Below are the records; count the lines that include the string "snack" and give only that number.

BEGIN DATASET

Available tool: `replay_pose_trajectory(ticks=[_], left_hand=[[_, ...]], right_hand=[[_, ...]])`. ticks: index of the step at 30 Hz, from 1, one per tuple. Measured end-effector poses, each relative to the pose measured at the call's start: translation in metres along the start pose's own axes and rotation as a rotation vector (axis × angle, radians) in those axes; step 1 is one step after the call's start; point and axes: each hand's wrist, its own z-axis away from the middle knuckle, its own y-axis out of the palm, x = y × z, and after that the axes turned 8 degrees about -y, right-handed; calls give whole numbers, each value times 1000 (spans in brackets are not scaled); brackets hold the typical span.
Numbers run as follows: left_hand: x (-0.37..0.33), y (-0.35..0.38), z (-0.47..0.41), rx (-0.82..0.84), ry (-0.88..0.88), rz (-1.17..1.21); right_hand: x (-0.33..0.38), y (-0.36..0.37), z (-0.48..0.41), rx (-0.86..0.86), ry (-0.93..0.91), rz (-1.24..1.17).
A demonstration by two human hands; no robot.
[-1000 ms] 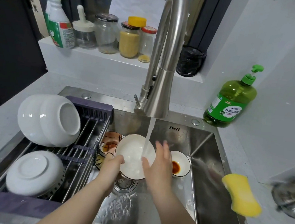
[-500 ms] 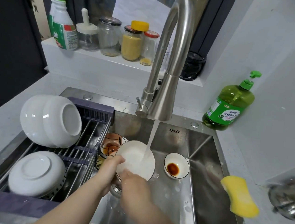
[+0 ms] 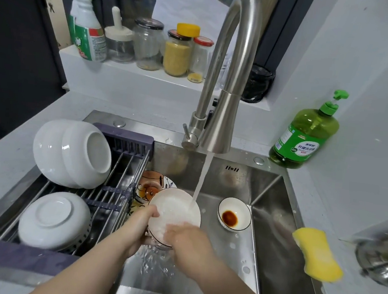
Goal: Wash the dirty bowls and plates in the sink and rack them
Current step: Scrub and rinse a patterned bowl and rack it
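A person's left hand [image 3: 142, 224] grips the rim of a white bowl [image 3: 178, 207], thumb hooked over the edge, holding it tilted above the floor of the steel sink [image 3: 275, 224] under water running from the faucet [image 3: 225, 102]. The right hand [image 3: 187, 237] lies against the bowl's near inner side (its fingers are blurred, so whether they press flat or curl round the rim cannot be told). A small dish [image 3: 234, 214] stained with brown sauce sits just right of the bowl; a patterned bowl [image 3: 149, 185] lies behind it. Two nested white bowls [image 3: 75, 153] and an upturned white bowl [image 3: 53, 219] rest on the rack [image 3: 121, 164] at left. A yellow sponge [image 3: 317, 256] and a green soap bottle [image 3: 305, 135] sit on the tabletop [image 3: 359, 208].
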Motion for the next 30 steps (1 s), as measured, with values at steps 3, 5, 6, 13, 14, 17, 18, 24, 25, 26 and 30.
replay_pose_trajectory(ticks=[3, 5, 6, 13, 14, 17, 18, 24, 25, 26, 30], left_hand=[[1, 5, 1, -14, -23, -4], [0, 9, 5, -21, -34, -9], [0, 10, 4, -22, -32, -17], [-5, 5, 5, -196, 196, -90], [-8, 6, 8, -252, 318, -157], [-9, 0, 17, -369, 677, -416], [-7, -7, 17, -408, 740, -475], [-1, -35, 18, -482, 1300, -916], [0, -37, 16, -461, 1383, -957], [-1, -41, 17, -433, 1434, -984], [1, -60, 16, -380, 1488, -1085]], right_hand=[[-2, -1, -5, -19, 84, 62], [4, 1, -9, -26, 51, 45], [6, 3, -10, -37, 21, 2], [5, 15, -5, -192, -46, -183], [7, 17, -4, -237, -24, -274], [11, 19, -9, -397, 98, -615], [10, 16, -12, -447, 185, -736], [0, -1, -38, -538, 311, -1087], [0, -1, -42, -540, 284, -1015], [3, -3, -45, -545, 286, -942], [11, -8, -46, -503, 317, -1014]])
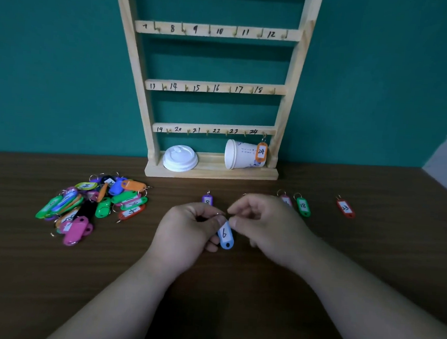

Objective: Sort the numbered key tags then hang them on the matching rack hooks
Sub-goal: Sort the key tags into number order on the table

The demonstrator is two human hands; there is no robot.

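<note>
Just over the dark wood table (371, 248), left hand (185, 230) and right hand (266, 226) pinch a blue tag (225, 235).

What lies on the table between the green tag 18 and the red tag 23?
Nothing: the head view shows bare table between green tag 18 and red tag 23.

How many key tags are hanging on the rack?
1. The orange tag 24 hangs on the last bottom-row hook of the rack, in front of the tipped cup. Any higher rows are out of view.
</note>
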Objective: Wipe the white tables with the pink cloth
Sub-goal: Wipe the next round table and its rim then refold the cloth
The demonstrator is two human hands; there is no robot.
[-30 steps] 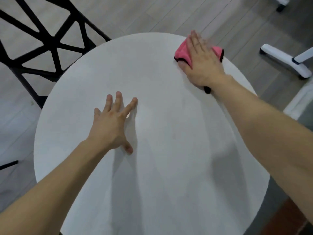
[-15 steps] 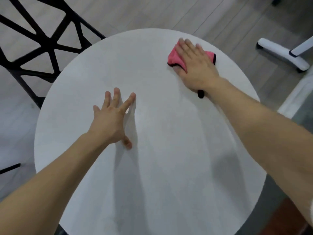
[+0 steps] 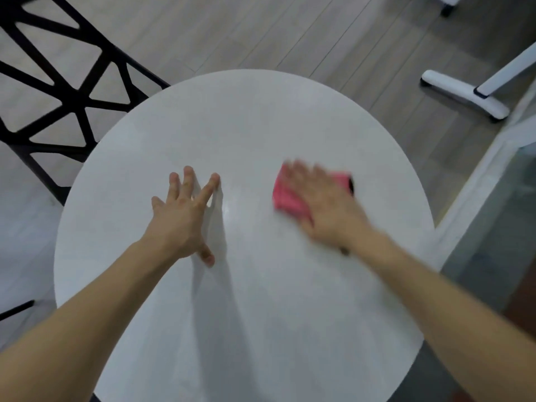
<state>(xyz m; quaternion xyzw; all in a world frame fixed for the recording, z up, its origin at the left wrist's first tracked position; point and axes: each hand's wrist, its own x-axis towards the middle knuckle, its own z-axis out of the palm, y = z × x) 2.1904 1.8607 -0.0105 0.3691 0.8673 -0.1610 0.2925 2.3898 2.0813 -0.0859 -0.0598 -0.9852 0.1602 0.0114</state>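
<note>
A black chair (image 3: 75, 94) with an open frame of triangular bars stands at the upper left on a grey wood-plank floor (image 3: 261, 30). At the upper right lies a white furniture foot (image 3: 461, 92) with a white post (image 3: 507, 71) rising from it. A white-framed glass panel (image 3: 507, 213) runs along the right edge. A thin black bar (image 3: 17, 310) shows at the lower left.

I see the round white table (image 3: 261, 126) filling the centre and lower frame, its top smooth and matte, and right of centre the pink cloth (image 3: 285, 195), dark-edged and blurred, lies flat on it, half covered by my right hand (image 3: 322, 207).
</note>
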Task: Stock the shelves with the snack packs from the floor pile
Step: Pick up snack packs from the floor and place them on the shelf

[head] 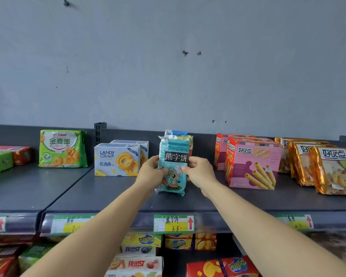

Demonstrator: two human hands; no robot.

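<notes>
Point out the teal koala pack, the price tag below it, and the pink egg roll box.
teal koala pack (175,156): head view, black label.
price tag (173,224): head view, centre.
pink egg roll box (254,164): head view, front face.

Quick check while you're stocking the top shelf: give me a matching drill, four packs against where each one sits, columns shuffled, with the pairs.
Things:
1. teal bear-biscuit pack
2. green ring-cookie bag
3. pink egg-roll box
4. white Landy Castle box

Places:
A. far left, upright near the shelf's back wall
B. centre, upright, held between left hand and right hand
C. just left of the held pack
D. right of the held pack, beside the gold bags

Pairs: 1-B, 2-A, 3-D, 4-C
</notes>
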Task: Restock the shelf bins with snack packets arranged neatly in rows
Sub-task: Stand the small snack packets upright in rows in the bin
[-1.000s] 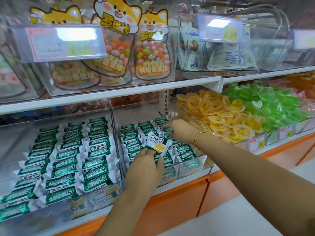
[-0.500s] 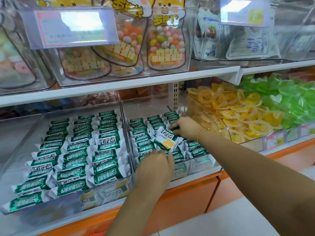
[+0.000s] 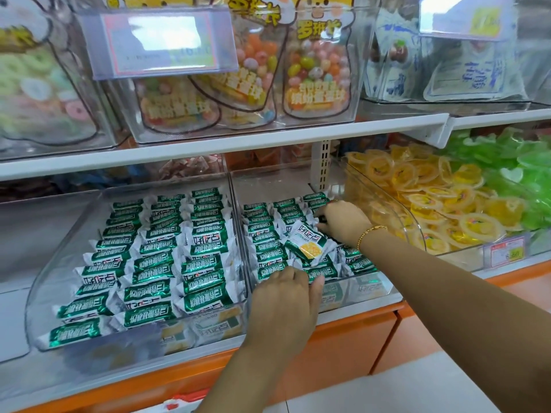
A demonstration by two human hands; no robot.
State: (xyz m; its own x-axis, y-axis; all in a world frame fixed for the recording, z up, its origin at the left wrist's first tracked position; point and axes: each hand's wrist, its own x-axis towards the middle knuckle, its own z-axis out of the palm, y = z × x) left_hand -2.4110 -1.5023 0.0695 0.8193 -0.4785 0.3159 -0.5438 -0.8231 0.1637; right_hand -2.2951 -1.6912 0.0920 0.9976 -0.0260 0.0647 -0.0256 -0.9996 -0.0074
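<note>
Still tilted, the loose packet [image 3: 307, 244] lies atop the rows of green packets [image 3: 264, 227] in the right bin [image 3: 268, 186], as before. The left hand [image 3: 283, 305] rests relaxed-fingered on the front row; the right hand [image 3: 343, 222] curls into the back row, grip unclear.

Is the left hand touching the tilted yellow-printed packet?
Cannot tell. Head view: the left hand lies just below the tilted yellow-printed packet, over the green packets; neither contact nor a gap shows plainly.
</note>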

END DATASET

● WRITTEN ANSWER
4